The origin of the Vésina name is uncertain. It is thought by some to derive from “vésine,” which is a southwest wind referred to in certain regions in the Rhône. This wind was possibly followed by a downpour that’s called a “vézinée.” The family name Vézinat or Vésinat was common in Aunis in the 17th century.

Jacques was born around 1610 and although he was born in Puyravault, he spent many years in La Rochelle. His wife Marie Boisdon was born around 1617 and they were married June 10, 1640 in Puyravault. They initially lived in Saint-Rogatien, Marie’s birthplace. Their first child, François, was born in 1642, followed by Marie in 1649. It’s possible there were other children born during those seven years for which records do not exist.

During one census, Jacques listed his occupation as a cooper (barrelmaker). He later claimed to be a merchant, of what variety is unknown, but most likely related to his previous work as a cooper.
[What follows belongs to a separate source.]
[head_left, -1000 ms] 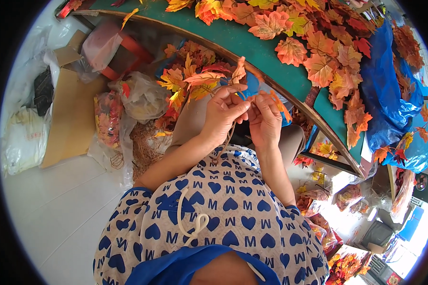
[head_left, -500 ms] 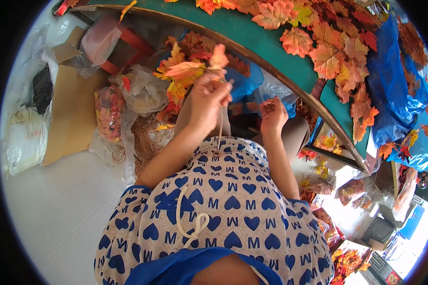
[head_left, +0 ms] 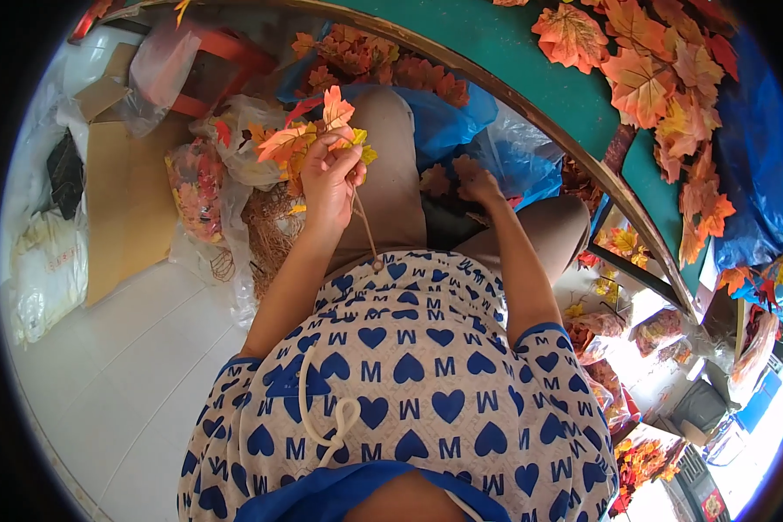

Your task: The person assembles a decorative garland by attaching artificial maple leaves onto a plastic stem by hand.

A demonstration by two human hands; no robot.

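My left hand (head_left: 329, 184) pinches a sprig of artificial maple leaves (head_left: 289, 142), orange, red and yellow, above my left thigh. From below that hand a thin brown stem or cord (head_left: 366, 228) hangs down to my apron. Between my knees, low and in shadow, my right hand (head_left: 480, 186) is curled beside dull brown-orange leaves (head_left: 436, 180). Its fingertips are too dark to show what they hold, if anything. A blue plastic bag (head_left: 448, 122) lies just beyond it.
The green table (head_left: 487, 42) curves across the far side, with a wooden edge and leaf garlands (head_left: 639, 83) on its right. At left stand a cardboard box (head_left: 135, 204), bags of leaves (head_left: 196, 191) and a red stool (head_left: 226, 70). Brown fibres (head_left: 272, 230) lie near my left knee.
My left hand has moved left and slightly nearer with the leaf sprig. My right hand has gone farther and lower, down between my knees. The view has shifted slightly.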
By 1659 when Jacques and his family left for Nouvelle-France, they had six children, including a second son also called François. Records of the time show that it was common for the godfather to ask that the godson be named after him, especially if he was important in society. The second François’ godfather was François Clément of the 100 Swiss guards to King Louis XIV.
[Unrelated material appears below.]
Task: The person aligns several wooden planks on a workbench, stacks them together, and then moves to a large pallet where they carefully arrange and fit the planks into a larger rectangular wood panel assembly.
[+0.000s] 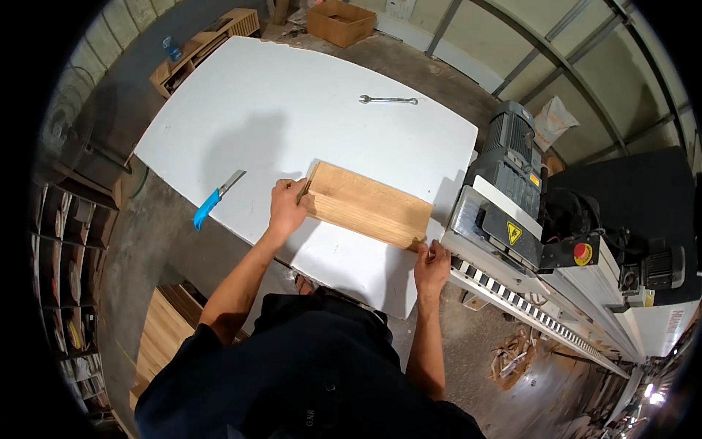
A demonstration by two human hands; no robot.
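The wooden board [371,207] is over the white surface [241,88], just left of the machine [504,230]. The left hand [289,208] grasps its end away from the machine; the right hand [432,269] holds the near corner beside the machine, fingers curled.

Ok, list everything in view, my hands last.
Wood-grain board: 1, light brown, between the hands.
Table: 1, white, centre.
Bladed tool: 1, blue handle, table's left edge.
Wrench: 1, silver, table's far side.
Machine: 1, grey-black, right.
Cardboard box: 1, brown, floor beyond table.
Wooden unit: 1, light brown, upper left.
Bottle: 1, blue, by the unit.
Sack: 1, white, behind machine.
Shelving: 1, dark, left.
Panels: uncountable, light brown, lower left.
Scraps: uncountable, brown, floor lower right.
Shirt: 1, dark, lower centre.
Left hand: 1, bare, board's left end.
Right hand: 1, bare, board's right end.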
Their reason for emigrating is not recorded but some educated guesses can be made. In the seventeenth century, France was involved in numerous wars with England, Spain, the Netherlands and others, as well as experiencing violence between Catholics and Protestants. In 1627, Richelieu besieged La Rochelle, which was considered a Protestant bastion. The town resisted for more than a year before surrendering, after 15,000 of its 20,000 residents were killed. Jacques was 17 years old when this happened.
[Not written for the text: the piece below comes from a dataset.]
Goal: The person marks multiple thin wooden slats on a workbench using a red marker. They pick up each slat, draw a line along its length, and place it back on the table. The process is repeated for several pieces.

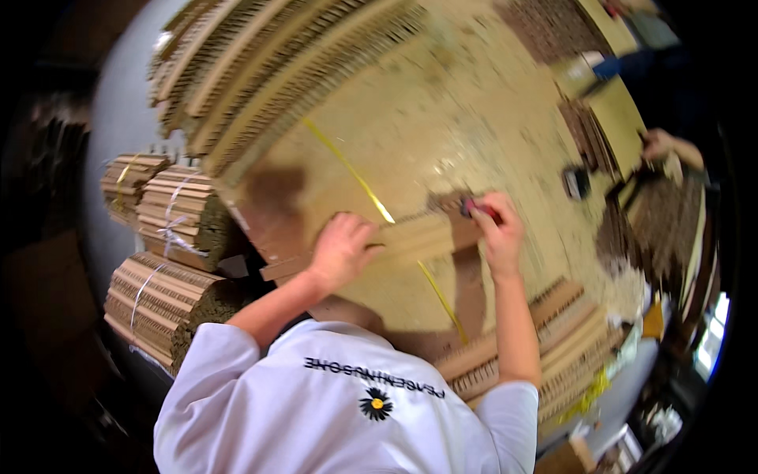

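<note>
A long, flat cardboard strip [422,241] lies across the worktable in front of me, over a yellow strap [347,164]. My left hand [341,251] is closed over the strip's left part, fingers at its far edge and thumb nearer me. Near the strip's right end, my right hand [503,233] grips a small red and dark hand tool [478,209]. Fingers cover most of that tool, so its exact kind is hidden. Small scraps lie just beyond the strip, close to the tool's tip.
Rows of corrugated cardboard strips [268,71] fill the far left, with more strips [545,340] near right. Tied cardboard bundles [162,308] stand at the left. A small dark object [576,182] sits at the right, where another person's hand [671,148] handles cardboard.
</note>
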Demonstrator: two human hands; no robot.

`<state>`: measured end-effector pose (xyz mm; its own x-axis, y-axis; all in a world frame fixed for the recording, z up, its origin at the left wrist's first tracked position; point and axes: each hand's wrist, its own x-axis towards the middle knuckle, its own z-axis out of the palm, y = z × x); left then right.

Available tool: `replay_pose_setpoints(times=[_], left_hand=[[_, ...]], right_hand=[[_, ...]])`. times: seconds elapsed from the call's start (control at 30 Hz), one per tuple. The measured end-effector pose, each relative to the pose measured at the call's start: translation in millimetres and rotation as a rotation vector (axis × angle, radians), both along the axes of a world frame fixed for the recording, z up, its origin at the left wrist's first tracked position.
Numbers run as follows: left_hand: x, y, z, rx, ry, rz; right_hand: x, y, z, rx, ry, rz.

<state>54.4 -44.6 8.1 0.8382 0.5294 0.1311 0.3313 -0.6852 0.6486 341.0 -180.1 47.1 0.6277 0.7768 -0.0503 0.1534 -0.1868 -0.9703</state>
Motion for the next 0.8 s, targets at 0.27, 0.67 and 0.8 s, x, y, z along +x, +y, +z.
replay_pose_setpoints(times=[0.27, 0.67, 0.8], left_hand=[[3, 15, -6, 0.003, 0.054, 0.012], [-2, -10, 18, 0.020, -0.052, -0.016], [1, -7, 9, 0.015, -0.051, 0.035]], right_hand=[[-4, -9, -4, 0.052, -0.014, 0.129], [3, 1, 0, -0.095, -0.470, 0.492], [5, 5, 6, -0.099, -0.521, 0.540]])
In 1648, people were starving and unable to pay the royal taxes and soldiers pillaged towns that didn’t contribute their share. And it’s likely that there was a heavy propaganda campaign to bolster the population of Nouvelle-France.

Of the six children, the records indicate that only five children arrived with their parents in North America. The youngest, Jeanne, was only a few months old when they departed. Did she die during the trip? There are no passenger records to confirm this. Based on various other records, it can be deduced that the Vésina family was on the ship called Saint-André, and that Jacques was a “free passenger”, meaning that he was not indebted in servitude to another.

It is presumed that the family arrived in the city of Québec on September 7, 1659, and Jacques bought land on January 11, 1660. It was two kilometres from the Chute Montmorency area on the Beaupré coast at Longue Point and he paid 120 livres.

More about their life in Canada to come!

A famous hockey player in our family tree?

Well, only very distantly.

My mom (Marthe) and I (Lee Anne) were recently in Québec City on vacation along with Marie and Derwyn Wilson. While visiting Montmorency Falls just outside the city, Marie wanted to stop at ‘Maison Vézina’ to see if it was anything to do with the hockey player after which the Vezina Trophy is named. And yes, it does form part of the history of the family from which Georges Vézina is descended.

This property and the existing house were purchased in 1666 by François the Elder (there were two sons named François), oldest son of Jacques Vésina, and remained in the Vézina family for over 300 years. In the 70s it was sold to a real estate developer who let it deteriorate. A few years ago, it was purchased by a historical society who restored it back to the near-original state.

In the house, you can view various archeological items that were found around the house during the restoration, as well as descriptions of the Vézina family life.

Fortunately I had brought with me my family tree as researched by La Société Historique de Saint-Boniface of Winnipeg in 2006, and discovered that we are also descended from Jacques Vésina, by way of his third daughter Louise.

I had the opportunity to purchase a “biography” of Jacques Vésinat (you’ll note the various name spellings) while visiting the house, and once translated, I will share interesting bits about how he and his family came to emigrate to Canada in the 1600s.